Currently, the government of Uzbekistan works on a bill to counteract human trafficking in the country. In addition to that, a database has been launched at Tashkent airport, which keeps track of people who often travel to the Arab states and CIS states. In October 2003, a special government regulation ordered border control services to check young women traveling to Turkey, the United Arab Emirates, South Korea, Malaysia and Indonesia without accompanying husbands more thoroughly.  Moreover, they were given the authority to prevent women under age 30 from flights to these countries. Perhaps because of such regulations, lately flights from the Kyrgyz city of Osh to Sharja and Dubai in the Emirates have become the most common route for smuggling illegal migrants from Uzbekistan.

In fact, it is quite easy for citizens of Uzbekistan to travel to these countries legally, as any travel agency in Uzbekistan can easily issue tourist visas. The only formal requirement for most of these states is a marriage stamp in the passport. The visa issuing process is much harder and more sophisticated for travelers to Western countries, which explains the fact that the biggest receivers of Uzbek trafficked women are Turkey, the Emirates and Thailand.

On average, the price of an Uzbek girl smuggled for the purpose of sexual slavery is reported to be $10,000. For transportation and delivery, the smugglers receive about $2,500-$5,000. After being smuggled to a foreign country, Uzbek women are subjected to numerous human rights violations. In the UAE they are reportedly treated the worst. According to confidential information of the Ministry of Internal Affairs, annually 5-6 Uzbek trafficked women get killed in the UAE. These are usually the ones who are not “in demand” anymore or are victims of wayward Arabs. Another option for such women is imprisonment for months on charges of visa regime violation, or illegal drug trafficking. Practically, there is nothing to protect or help the victims of the violations.

Article 135 of the Criminal Code of the Republic of Uzbekistan punishes those smuggling people “with trickery” for the purposes of sexual exploitation with five to eight years of imprisonment. Most of them, however, state in the court that they have just promised the victims work and a salary.

Four years ago, the Soros Foundation and a number of local women’s NGOs conducted a conference on the problems of trading in women. Only after this event did Uzbekistan signed the Convention on preventing human trafficking and sexual exploitation. In 2003, a center for the victims of sexual abuse was established in Tashkent, becoming one of the most reliable sources for information about sexual slavery in the country. In December 2007, an International Conference on fighting human trafficking was held in Kyrgyzstan.
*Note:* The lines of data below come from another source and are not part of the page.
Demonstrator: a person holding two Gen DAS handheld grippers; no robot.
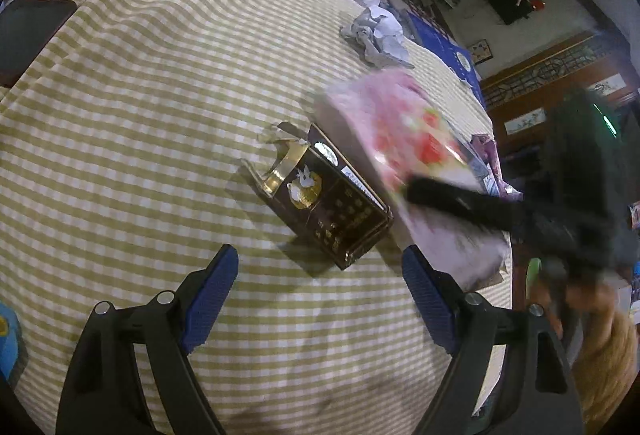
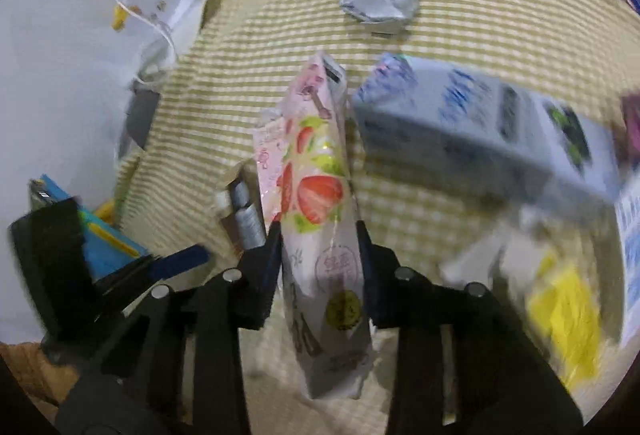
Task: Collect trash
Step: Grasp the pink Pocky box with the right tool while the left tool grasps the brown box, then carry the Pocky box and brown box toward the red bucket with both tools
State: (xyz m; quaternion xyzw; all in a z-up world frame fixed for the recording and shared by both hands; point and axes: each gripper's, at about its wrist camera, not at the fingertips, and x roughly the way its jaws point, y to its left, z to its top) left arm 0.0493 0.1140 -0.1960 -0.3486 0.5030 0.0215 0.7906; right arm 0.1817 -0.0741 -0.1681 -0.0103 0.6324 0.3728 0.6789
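Your right hand-held gripper (image 2: 320,255) is pinching the pink carton (image 2: 316,195) near the table's (image 1: 160,95) right edge, your left hand-held gripper (image 1: 320,275) hangs spread above the dark box (image 1: 332,207), so close on it next, I'd judge.

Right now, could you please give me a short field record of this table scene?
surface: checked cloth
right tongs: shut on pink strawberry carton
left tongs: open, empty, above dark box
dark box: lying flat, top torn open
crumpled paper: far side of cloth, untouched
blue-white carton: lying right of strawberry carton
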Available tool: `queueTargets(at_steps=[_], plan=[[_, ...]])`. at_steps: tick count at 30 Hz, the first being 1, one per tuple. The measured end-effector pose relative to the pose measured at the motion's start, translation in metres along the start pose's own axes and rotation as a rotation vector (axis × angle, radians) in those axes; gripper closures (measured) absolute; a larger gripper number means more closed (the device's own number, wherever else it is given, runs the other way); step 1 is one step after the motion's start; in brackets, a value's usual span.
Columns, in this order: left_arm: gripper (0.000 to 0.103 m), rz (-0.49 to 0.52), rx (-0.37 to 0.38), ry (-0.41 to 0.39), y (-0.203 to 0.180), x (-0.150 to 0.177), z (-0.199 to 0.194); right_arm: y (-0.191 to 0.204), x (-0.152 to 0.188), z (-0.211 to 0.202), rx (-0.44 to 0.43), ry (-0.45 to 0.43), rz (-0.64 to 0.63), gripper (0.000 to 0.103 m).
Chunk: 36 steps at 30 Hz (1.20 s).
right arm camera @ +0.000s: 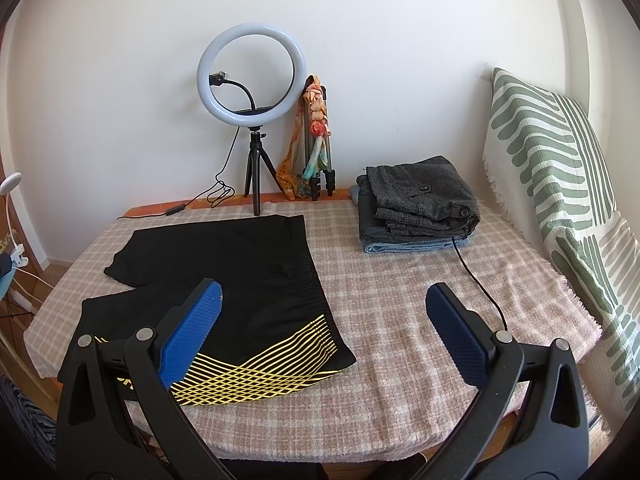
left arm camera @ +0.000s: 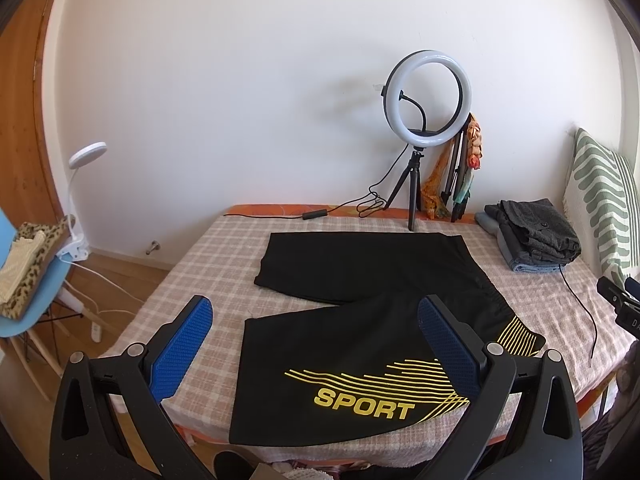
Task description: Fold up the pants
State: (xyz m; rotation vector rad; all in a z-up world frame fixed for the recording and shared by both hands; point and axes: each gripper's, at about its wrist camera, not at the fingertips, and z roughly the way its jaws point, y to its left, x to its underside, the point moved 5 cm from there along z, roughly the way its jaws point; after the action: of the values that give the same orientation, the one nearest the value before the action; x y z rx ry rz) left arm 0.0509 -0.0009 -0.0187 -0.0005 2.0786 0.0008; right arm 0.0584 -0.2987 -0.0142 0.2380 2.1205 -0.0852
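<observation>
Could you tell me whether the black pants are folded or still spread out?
Spread out: the black pants lie flat, both legs apart.

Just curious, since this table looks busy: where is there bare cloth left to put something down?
The widest bare patch of the checked cloth lies between the black sport pants and the striped cushion, crossed by a black cable. The back is crowded: ring light, stack of folded clothes.

"SPORT" in yellow on black pants (left arm camera: 360,360)
</observation>
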Motion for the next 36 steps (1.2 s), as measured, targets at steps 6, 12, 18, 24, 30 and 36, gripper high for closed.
queueTargets(at_steps=[6, 12, 18, 24, 30, 36], plan=[[0.001, 0.002, 0.000, 0.001, 0.000, 0.000, 0.000, 0.000, -0.001, 0.000, -0.001, 0.001, 0.001, 0.000], [0.001, 0.003, 0.000, 0.005, -0.001, 0.000, 0.001, 0.000, 0.001, 0.000, -0.001, 0.001, 0.000, 0.000], [0.001, 0.019, -0.010, 0.007, 0.001, 0.001, 0.003, -0.001, 0.003, 0.004, -0.008, 0.007, 0.002, 0.000], [0.001, 0.058, -0.012, 0.029, 0.016, 0.005, 0.011, 0.003, 0.011, 0.015, -0.040, 0.034, -0.026, 0.000], [0.001, 0.119, 0.084, 0.081, 0.029, 0.018, 0.025, -0.002, 0.006, 0.032, -0.104, 0.080, -0.070, 0.000], [0.011, 0.220, 0.195, 0.082, 0.036, 0.035, 0.031, 0.004, 0.005, 0.057, -0.198, 0.136, -0.156, 0.000]])
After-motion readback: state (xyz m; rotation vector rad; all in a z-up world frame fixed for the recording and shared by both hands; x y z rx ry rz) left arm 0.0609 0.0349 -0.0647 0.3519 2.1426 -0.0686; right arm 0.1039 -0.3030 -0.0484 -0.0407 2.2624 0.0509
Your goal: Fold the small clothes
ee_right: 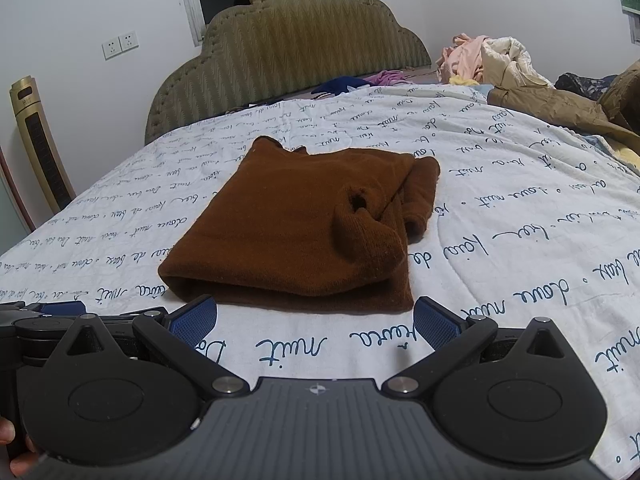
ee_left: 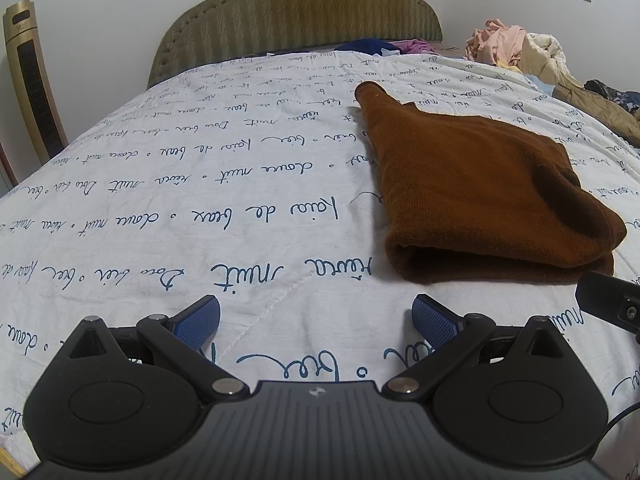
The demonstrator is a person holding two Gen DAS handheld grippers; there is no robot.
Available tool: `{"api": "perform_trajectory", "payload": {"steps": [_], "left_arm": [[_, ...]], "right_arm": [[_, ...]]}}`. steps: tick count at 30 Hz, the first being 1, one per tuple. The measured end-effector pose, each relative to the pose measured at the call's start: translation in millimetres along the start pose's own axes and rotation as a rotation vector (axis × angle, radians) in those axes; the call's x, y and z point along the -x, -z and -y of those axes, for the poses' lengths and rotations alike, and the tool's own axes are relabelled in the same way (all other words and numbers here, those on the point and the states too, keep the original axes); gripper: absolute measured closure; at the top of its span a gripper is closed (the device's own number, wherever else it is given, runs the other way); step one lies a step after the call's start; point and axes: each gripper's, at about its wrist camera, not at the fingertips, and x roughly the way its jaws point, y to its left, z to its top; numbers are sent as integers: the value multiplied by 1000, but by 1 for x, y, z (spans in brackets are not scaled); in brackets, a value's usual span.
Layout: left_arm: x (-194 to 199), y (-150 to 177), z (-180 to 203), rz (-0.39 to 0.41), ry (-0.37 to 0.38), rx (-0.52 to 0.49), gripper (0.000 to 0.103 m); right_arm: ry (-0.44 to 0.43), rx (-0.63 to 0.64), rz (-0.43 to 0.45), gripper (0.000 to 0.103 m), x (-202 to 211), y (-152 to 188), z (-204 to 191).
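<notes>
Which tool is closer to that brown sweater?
The right tool, open, sits right at the brown sweater's near folded edge. The left tool, also open, hangs back off its near-left corner, over bare quilt.

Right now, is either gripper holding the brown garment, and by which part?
Nothing is held. The left gripper and right gripper are both open, short of the folded brown garment on the bed.

folded garment lies on the quilt, headboard behind (clothes pile far right).
</notes>
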Motion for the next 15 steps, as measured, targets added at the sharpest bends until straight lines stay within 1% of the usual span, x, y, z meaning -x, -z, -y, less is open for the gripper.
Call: {"api": "perform_trajectory", "payload": {"steps": [15], "left_arm": [[0,1,-1,0,-1,3,0]], "right_arm": [[-1,-1,-3,0,-1,1,1]]}}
Fighting sexual slavery, human trafficking and the violation of human rights of Uzbek women abroad is a lofty act on the part of the state. Nonetheless, in many ways the effectiveness of the strategy could be strengthened by countering the roots of the problem. In most cases, women commit themselves to earning their living abroad because they are highly aware of the fact that they cannot earn even a portion of that money at home. As most of the women engaged in such activities evidently come from rural areas, it is a signal of the scale of the desperation and vulnerability of women in the rural areas. The high unemployment rate has the effect of forcing many women from Uzbekistan to search for sources of income abroad. Thus, the problem of human trafficking, besides calling for the attention of international community, exposes some of the internal problems of Uzbekistan.